Вчера действительно бреда не было, но когда Николай Павлович просил утром всех удалиться и оставить его одного в кабинете, когда он попросил, и едва тяжелая дверь захлопнулась, он тотчас увидел, как незнакомая дама бесшумно вошла в кабинет и уселась в кресло возле самого его изголовья. Впрочем, нельзя утверждать, что она совсем была ему незнакома. Ему даже показалось, что он ее хорошо знает, но ни имени, ни кто она такая, ни откуда он может ее знать – ничего этого он объяснить не мог.
– Ты кто такая? – спросил он, стараясь быть дружелюбнее, но она не ответила.
Она сидела к нему боком, поворотившись к окну, молчаливая, бесстрастная, чужая, в непонятном одеянии, в глубоком чепце. Ее поза не выражала ничего: ни скорби, ни ликования, ни предчувствия бури, ни предвкушения праздника – ничего… Она присутствовала.
– Ты меня боишься? – спросил он и тут же понял, что она–то его и не боится. – Вот дура, – сказал он шепотом, – дура, дура, дура, – и тут она исчезла. То есть она встала, не взглянув на него, и вышла. «Интересно, – подумал он, – какие–то случайные прошлые знакомства, уже позабытые лица, они соединились, слились и теперь галлюцинируют передо мной». И он стал ждать нового появления незнакомки, старался не шевелиться, не дышать, скашивал глаза на кресло, закрывал, но женщина не возникала. Он поделился этим видением с дочерью.
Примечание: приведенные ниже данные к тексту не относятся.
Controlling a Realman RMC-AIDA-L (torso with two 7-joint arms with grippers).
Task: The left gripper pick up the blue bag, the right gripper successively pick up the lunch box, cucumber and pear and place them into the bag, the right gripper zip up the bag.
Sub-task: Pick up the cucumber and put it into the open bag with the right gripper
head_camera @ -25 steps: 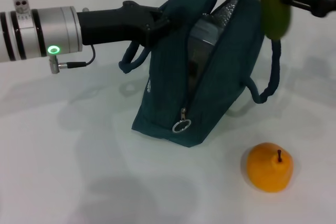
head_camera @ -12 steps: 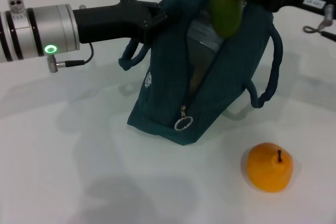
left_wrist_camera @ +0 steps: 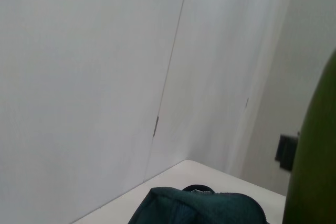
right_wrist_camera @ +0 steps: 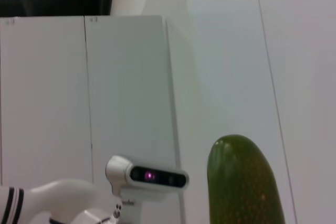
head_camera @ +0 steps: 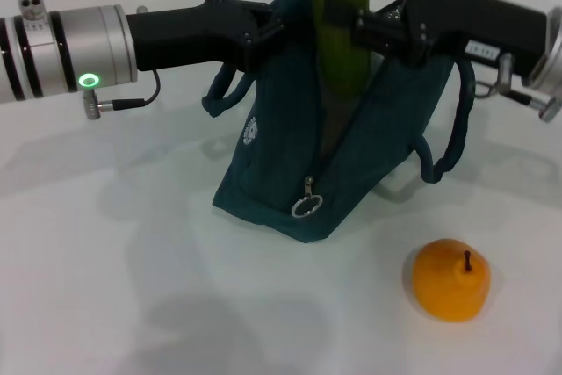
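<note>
Right gripper (head_camera: pixel 344 19) holds the cucumber (head_camera: pixel 338 32) upright over the blue bag (head_camera: pixel 290 173) opening.

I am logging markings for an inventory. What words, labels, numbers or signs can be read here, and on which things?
None can be read.
Small pale emblem on the dark teal-blue fabric bag: too blurred to read.
White label on the black right gripper, which holds the long dark green cucumber: print too small.
Faint marks on the white cabinet panels: illegible.
</note>
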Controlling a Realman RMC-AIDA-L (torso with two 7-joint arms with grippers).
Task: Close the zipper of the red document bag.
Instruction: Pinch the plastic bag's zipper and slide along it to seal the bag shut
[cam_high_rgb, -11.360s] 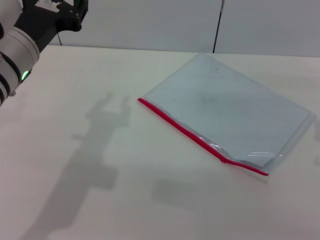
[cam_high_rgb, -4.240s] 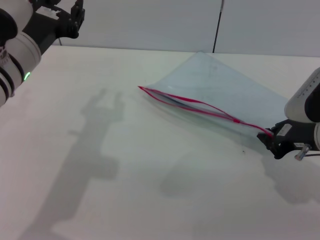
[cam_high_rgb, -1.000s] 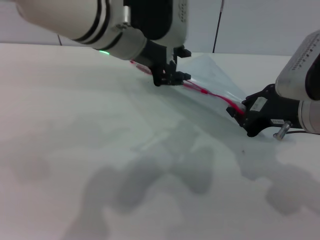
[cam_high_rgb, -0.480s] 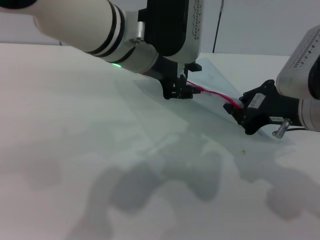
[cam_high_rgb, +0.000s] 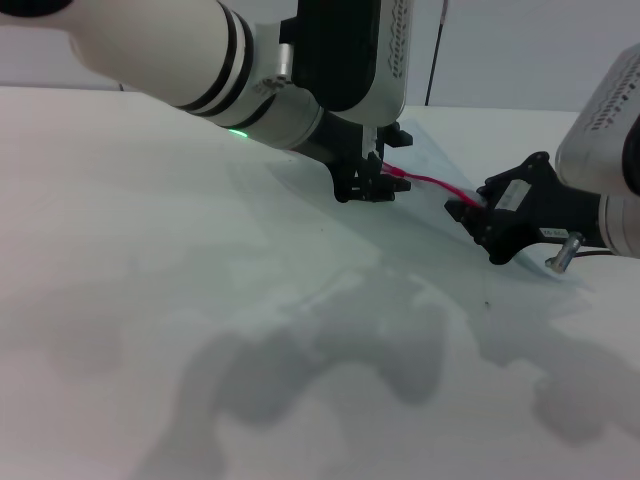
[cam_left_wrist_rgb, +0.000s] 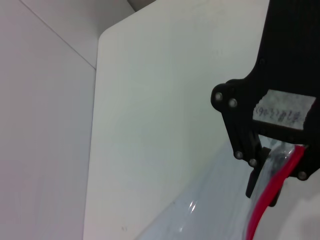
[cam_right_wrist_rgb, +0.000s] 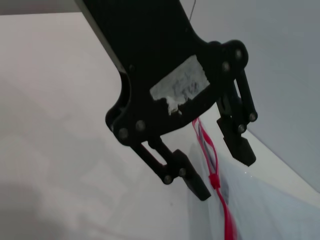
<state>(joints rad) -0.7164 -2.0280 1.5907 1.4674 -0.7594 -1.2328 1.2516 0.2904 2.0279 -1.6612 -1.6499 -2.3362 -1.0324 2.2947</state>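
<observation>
- The left arm reaches in from the upper left of the head view, white with black bands, a green light lit near its wrist.
- The left gripper points downward, its black fingers pinched together on the zipper.
- The right arm enters from the right edge, forearm angled inward.
- The right gripper points left, its fingers spread, the red strip running between them.
</observation>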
– Это померещилось, – сказала Мария Николаевна с испугом, – видите, ничего же нет…
Он с досадой отвернулся от любимой дочери и подумал, что если бы не война, то есть пусть даже война, но не этот позор постоянных поражений, этот удручающий стыд, это оскорбительное для него и для всей России неожиданное бессилие оружия, если бы приходили известия о победах, как это и должно было бы быть, и все бы, радостно улыбаясь, только и говорили бы о победах, тогда, наверное, и проклятая простуда, прицепившаяся к нему, не была бы столь удручающа, а вот нынче все одно к одному… И в этой незнакомой недавней даме проглядывало молчаливое осуждение, словно она намекала на какие–то его вины, дура, сидела, отворотившись, вполоборота…
– Померещилось? – спросил он. – Ты уверена? – и попросил лимонное питье. Мария Николаевна рассказала Александре Федоровне, что отец видел какую–то женщину, которая, как ему показалось, сидела возле его кровати, и даже описал ее наряд, и особенно ему запомнился ее глубокий чепец…
– Разве сейчас шьют такие? – пожала мать плечами, но тут же печально усмехнулась:
– Мы говорим вздор… Ему плохо. Доктор Мандт встревожен. При его слабом здоровье в его возрасте этот грипп…
У доктора Мандта в присутствии императора вспыхивала на лице неизменная профессиональная ободряющая улыбка, которая могла ободрить только дураков. Вообще все доктора раздражали его; их было много, и каждый откидывал его серое суконное одеяло и прикасался к телу какими–то холодными металлическими предметами, пальцами, просил открыть рот, так что приходилось присаживаться и разевать рот, представляя себя со стороны в самом глупом виде, похожим на карася, вынутого из воды, Это было унизительно тем более, что болезнь протекала сама по себе, а ухищрения докторов были сами по себе.